Pharmacies, including Walgreens, say they offer order tracking and use discreet packaging to help prevent theft. Customers can also opt to require a signature when their medicines are delivered.
Making sure patients don't miss a dose is a top priority, says Stryker Awtry, the director of Loss Prevention and Transformation for Optum Pharmacy, part of Optum Rx.
"Especially during the holiday seasons when deliveries surge, we want to make sure we build in peace of mind for our customers," he says. "So if a theft were to happen, No. 1, contact the pharmacy right away."
He says to also report the theft to your prescribing doctor and local law enforcement.
A lost prescription replaced
As for Carmen Peterson in North Carolina, when she called her insurer's pharmacy to get Ethan's medicine replaced, the answer was no. But Ethan missing a dose and having a seizure that put him in the emergency room again? Not an option for her.

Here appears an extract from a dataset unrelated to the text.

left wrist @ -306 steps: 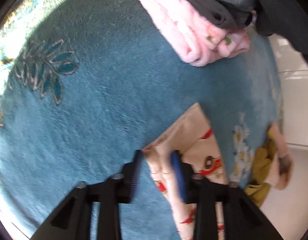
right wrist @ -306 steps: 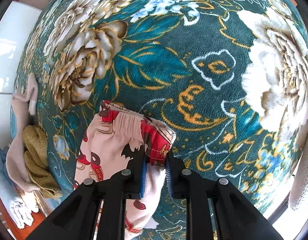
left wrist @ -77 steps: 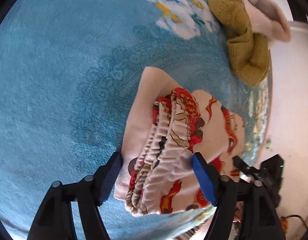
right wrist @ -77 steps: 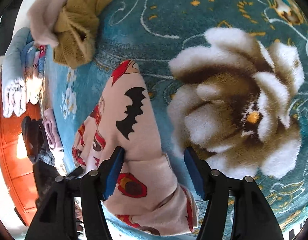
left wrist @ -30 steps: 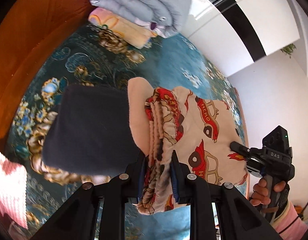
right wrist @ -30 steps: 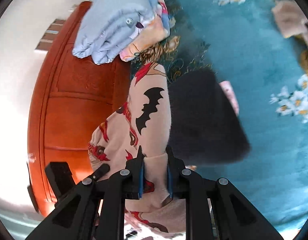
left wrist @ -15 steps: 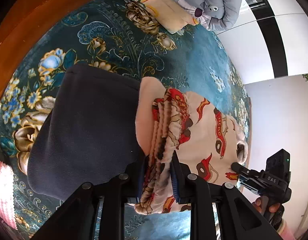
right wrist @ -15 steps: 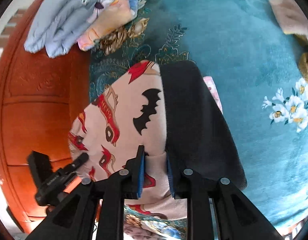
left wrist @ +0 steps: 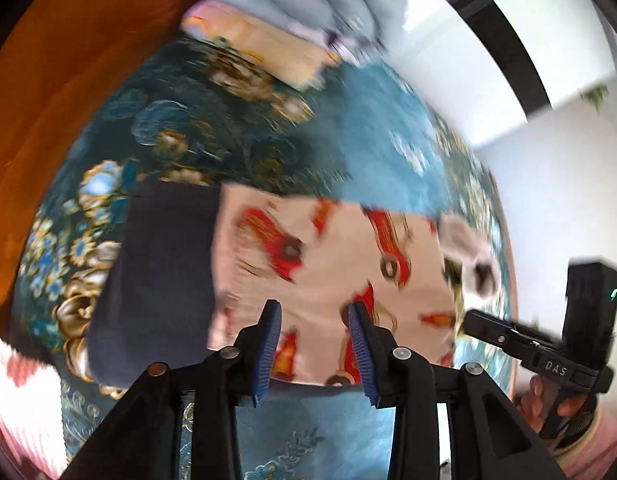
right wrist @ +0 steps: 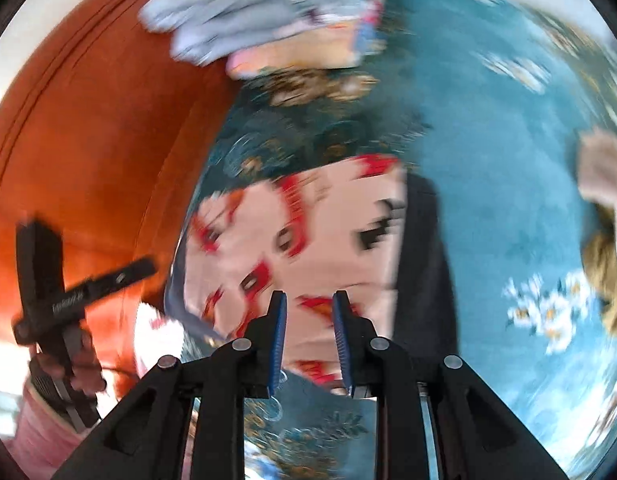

"It's just like it's one of those things that you just don't have a choice," she says.
If forced to, she would have found the money to buy the medicine herself.
"It was just unfortunate that the … company was so ready and kind of willing to just wash their hands of it because they felt like they had done what they were contracted to do, which is deliver the medication."
That company, Liviniti Pharmacy, said it couldn't comment on the Peterson family's experience because of patient privacy laws.
Unwilling to give up, Peterson reported the theft everywhere and made noise about it — including on her local news stations. That worked. Jazz Pharmaceuticals, the company that makes the drug Ethan needs, saw the stories and replaced it for her within a week.
Now, she recommends getting important medicines delivered to a P.O. box, a workplace or just going to the pharmacy to pick it up yourself.